集中治療室のせん妄に対するミノサイクリン
2023年 12月 08日
非定型肺炎で重症例の場合、「よっしゃミノサイクリン使おか」という感じになるでしょうか。せん妄の確定治療として投与するのはいろいろ勇気がいりますね。
Dal-Pizzol F, et al. Prophylactic minocycline for delirium in critically ill patients: a randomized controlled trial. Chest. 2023 Dec 1:S0012-3692(23)05833-6.
- 概要
■ミノサイクリンは神経疾患の動物モデルにおいて神経保護作用を示すが、ヒトでの研究データは少ない。ミノサイクリンの神経保護作用は重症患者におけるせん妄の発生を予防するかどうか調べた。

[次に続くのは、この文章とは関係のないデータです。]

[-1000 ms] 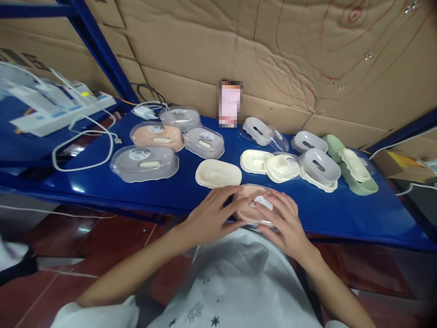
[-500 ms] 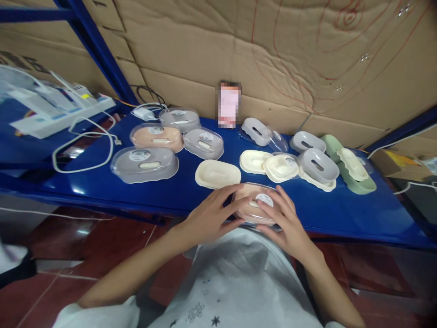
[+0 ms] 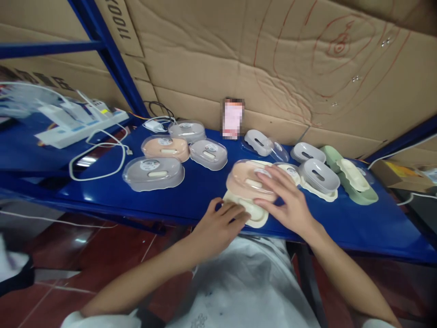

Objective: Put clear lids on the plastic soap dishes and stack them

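My right hand [image 3: 288, 196] grips the right end of a peach oval box [image 3: 239, 182] with a clear domed cover, a white slot piece and a round white label. It is held above the blue table, beyond a cream oval base [image 3: 257, 214] and partly covering it. My left hand [image 3: 221, 223] has its fingers curled over the near left side of that base, close to the table's front edge. Just right of the peach box lies another cream piece under a clear labelled cover [image 3: 291, 172], partly hidden by my right hand.
On the left stand covered boxes: a large grey one [image 3: 153, 177], a peach one [image 3: 160, 148] and others. Grey shells [image 3: 319, 175] and green shells [image 3: 362, 193] lie right. A phone [image 3: 232, 119] leans on the cardboard wall [image 3: 191, 59]. A white power strip [image 3: 82, 130] trails cables.
The peach box has moved away from my body, now in my right hand alone. My left hand has left it, and the cream base has come nearer the front edge under that hand.
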Available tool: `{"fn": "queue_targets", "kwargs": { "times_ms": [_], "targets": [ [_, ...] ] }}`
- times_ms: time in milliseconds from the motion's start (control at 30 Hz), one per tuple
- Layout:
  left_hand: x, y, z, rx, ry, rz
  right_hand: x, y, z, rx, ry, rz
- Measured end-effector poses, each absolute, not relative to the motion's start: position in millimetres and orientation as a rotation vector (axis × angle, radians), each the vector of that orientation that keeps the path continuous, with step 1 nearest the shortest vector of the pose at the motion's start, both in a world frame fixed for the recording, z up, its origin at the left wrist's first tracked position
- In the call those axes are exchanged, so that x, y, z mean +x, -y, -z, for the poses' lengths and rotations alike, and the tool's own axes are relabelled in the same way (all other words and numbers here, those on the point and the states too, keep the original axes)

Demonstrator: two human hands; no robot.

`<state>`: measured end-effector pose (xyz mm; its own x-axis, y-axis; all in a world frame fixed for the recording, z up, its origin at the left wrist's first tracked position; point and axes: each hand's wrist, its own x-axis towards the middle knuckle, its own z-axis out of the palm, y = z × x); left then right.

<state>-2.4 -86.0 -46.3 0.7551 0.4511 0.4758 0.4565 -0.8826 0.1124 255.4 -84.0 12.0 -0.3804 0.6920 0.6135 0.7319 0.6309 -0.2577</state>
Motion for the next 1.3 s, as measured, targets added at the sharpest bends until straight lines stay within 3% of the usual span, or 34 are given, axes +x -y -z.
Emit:
{"fn": "queue_targets", "kwargs": {
  "times_ms": [367, 633, 833, 967, 1133, 1300],
  "targets": [
    [1, 91, 53, -2.988, 0.458, 0.850, 165, 10, 8, -1.101, 2.586, -0.052],
    [-1, 85, 52, -3.028, 0.463, 0.968, 266, 65, -9, -1.311, 2.357, 0.012],
    [4, 83, 51, -2.995, 0.519, 0.970, 350, 113, 35, -1.662, 2.047, 0.265],
    [5, 82, 54, -3.008, 0.588, 0.883, 360, 112, 51, -1.697, 2.084, 0.253],
    [5, 82, 56, -2.971, 0.578, 0.793, 358, 94, 36, -1.695, 2.184, 0.187],
    [4, 81, 59, -2.938, 0.739, 0.895, 379, 95, 33, -1.923, 1.840, 0.482]
  ]
}}
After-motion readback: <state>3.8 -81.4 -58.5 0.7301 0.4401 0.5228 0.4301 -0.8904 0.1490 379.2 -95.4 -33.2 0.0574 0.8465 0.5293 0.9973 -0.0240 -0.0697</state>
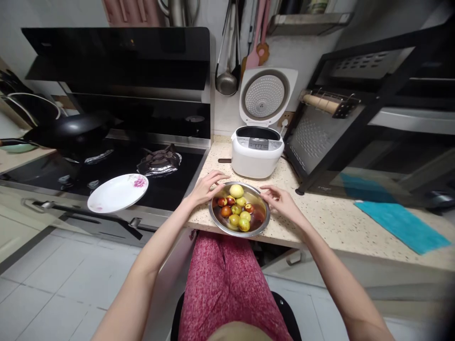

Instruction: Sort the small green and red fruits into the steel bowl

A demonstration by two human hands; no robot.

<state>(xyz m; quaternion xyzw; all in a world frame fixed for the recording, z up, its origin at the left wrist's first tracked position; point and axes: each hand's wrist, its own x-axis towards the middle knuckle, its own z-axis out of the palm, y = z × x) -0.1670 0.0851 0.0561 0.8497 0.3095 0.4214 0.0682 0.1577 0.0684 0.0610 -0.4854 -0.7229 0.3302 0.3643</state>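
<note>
A round steel bowl (261,226) rests at the counter's front edge, with several green and reddish-brown jujubes (244,224) inside it. One larger pale yellow-green fruit (236,191) lies at the bowl's far side. On the left rim is my left hand (209,187), fingers stretched out and holding nothing. My right hand (280,201) is at the right rim, its fingers apart and slightly bent, also without anything in them. Just behind the bowl stands a white rice cooker (256,158) with its lid (267,96) raised.
To the left, a white flowered plate (118,193) sits at the front of the black gas stove (192,175). A black wok (71,130) is on the far-left burner. At right are a black rack (320,128) and a teal cloth (405,225). Utensils, including a ladle (226,84), hang behind.
</note>
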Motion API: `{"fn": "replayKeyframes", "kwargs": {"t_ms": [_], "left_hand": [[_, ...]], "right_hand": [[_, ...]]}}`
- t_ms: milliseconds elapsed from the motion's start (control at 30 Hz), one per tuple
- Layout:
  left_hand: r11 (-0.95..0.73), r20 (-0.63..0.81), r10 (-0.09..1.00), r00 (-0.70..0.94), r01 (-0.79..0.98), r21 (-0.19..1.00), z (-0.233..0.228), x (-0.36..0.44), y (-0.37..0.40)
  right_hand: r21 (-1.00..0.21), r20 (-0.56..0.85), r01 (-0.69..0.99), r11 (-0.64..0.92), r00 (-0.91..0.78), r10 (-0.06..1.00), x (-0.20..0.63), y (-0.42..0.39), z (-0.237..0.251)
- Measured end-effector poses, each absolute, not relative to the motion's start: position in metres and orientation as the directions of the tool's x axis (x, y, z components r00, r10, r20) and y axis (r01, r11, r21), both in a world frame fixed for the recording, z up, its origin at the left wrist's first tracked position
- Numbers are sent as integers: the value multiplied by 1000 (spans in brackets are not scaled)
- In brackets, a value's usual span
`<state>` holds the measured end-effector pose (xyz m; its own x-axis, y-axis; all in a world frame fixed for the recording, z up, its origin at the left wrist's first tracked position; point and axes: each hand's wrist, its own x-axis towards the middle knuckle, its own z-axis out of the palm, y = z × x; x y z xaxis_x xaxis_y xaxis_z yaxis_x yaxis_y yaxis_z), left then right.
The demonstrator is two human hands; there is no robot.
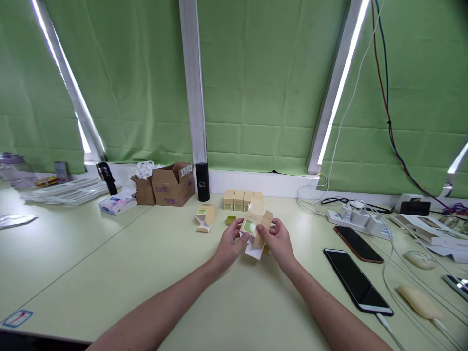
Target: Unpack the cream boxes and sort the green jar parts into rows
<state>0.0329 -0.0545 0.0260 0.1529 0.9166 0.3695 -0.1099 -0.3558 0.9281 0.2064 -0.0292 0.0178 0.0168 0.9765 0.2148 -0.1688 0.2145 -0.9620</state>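
Above the pale green tabletop (109, 253), near its middle, held up by both hands: a small tan carton with a green window panel (255, 222), flaps standing open at the top, apparently so that the inside stays reachable. Left hand (229, 243) curled round the carton's left side, fingers pinching its lower edge; right hand (280, 240) cupping the right side, thumb pressed against an open flap as if to keep it back. Hanging beneath the carton, a white paper slip (255, 251), partly hidden by the fingers.

Behind the hands, lined up against the window ledge, four closed cartons of the same make (243, 200), apparently parked out of the way. Just left of the hands, lying on its side with end flaps open, another carton (205, 217); between it and the hands, a small green lid-like piece (230, 220), too small to identify further.

Further left, a black cylinder (202, 182), two brown cardboard boxes (171, 184) and a tissue pack (117, 203). Off to the right, well apart from the work, two phones lying face up (356, 282), one on a charging lead, fed by a white power strip (356, 217).
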Motion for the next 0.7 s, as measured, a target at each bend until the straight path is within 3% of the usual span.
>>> {"fn": "replayKeyframes", "kwargs": {"t_ms": [233,700], "left_hand": [[-186,239,958,156,-297,937,26,29,-49],[-92,179,952,248,-324,942,29,27,-51]], "right_hand": [[-954,211,-220,202,-19,977,206,-30,22],[-962,185,-208,178,-12,983,204,-36,31]]}}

■4つのICUで行われたランダム化プラセボ対照二重盲検試験である。18歳以上の患者を対象とし、ミノサイクリン(100mg、1日2回)またはプラセボを投与する群にランダムに割り付けた。主要アウトカムは28日以内またはICU退院前のせん妄発生率であった。副次アウトカムは、ICU滞在中のせん妄発生日数、せん妄のない日数、人工呼吸器装着期間、ICU滞在期間、ICU死亡率、病院死亡率であった。探索的アウトカムとして、さまざまな炎症性バイオマーカー(IL-1β、IL-6、IL-10、CRP)および脳関連バイオマーカー(BDNF、S-100B)の動態をみた。

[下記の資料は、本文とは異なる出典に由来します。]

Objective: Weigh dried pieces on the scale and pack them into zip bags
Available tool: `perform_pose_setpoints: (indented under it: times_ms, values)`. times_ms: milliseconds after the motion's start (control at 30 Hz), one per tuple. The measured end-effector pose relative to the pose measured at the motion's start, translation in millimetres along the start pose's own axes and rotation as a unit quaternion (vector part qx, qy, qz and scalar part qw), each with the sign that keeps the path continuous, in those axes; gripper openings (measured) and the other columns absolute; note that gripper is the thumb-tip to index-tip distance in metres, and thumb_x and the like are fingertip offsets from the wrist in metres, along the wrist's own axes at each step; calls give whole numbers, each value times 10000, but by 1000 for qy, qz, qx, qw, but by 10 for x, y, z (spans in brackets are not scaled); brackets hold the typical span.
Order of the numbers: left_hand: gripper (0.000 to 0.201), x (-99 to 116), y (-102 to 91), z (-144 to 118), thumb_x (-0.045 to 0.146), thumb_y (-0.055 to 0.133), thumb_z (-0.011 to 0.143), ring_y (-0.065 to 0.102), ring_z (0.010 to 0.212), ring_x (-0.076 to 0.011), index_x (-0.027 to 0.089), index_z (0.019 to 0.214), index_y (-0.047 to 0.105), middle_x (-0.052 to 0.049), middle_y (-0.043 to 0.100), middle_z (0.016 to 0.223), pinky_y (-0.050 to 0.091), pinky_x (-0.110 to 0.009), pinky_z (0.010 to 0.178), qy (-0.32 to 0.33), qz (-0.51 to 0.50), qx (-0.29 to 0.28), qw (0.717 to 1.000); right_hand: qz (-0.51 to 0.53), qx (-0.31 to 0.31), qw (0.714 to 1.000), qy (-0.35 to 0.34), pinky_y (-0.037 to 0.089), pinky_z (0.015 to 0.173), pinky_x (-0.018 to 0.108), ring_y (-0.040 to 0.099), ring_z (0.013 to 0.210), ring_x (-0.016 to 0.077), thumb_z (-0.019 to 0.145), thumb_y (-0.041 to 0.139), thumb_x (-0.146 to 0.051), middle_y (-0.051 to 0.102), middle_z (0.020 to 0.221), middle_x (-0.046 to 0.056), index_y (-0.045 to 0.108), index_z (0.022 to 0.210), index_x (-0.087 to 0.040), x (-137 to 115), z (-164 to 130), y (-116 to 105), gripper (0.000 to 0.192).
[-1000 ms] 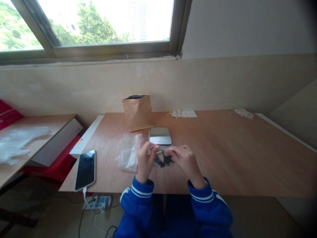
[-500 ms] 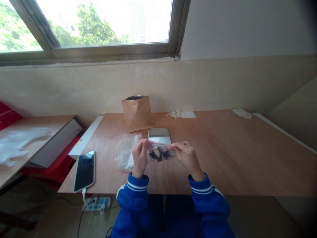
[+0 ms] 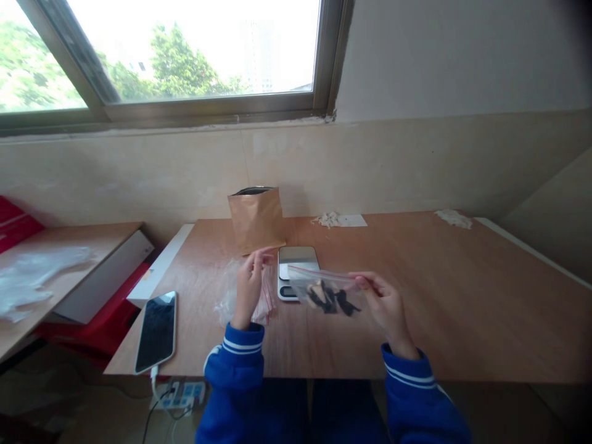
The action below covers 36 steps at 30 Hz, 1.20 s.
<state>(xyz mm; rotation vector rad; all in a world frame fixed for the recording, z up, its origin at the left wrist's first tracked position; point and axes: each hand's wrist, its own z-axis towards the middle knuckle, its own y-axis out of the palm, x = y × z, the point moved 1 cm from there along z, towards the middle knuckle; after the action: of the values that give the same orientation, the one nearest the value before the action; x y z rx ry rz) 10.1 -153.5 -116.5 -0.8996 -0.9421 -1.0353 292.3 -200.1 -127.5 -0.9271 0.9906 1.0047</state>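
Note:
Pinched by its upper right corner, a clear zip bag (image 3: 330, 293) hangs from my right hand (image 3: 383, 302). Dark strips and some pale pieces show through its plastic. My left hand (image 3: 250, 283) is off the bag, its fingers stretched out and apart, holding nothing. Below that hand lies a pile of clear zip bags (image 3: 226, 299) with red seal lines, partly hidden by it. Between my hands sits a kitchen scale (image 3: 287, 292) with a metal top and a small display; the held bag covers part of it. A brown paper pouch (image 3: 256, 221) stands behind, its mouth open.
At the left table edge lies a phone (image 3: 157, 333) with a charging cable, above a power strip (image 3: 180, 394) on the floor. Pale shreds and a white card (image 3: 354, 221) lie at the back; another pale heap (image 3: 454, 218) is farther right.
My left hand has let go of the zip bag and moved slightly left. My right hand has carried the bag to the right, uncovering more of the scale.

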Motion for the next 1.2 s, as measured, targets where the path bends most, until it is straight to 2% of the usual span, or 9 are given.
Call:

■合計160例の患者がランダムに割り付けられたが、プラセボ群の1例が治療前に死亡したため、159例が解析対象となった(ミノサイクリン:n=84、プラセボ:n=75)。COVID-19の流行後、患者の組み入れを早期に中止することが決定された。せん妄の発生率はわずかであったが、ミノサイクリン群で有意に減少した(ミノサイクリン群17例[20%]、プラセボ群26例[35%]、P=0.043)。その他のせん妄関連のアウトカムにミノサイクリン治療による変化はみられなかった。また予期されていなかったことだが、ミノサイクリン群において院内死亡率が有意に減少した(39% vs 23%、P=0.029)。解析されたすべてのバイオマーカーの中で、血清CRP値のみがミノサイクリン治療後に有意に減少した。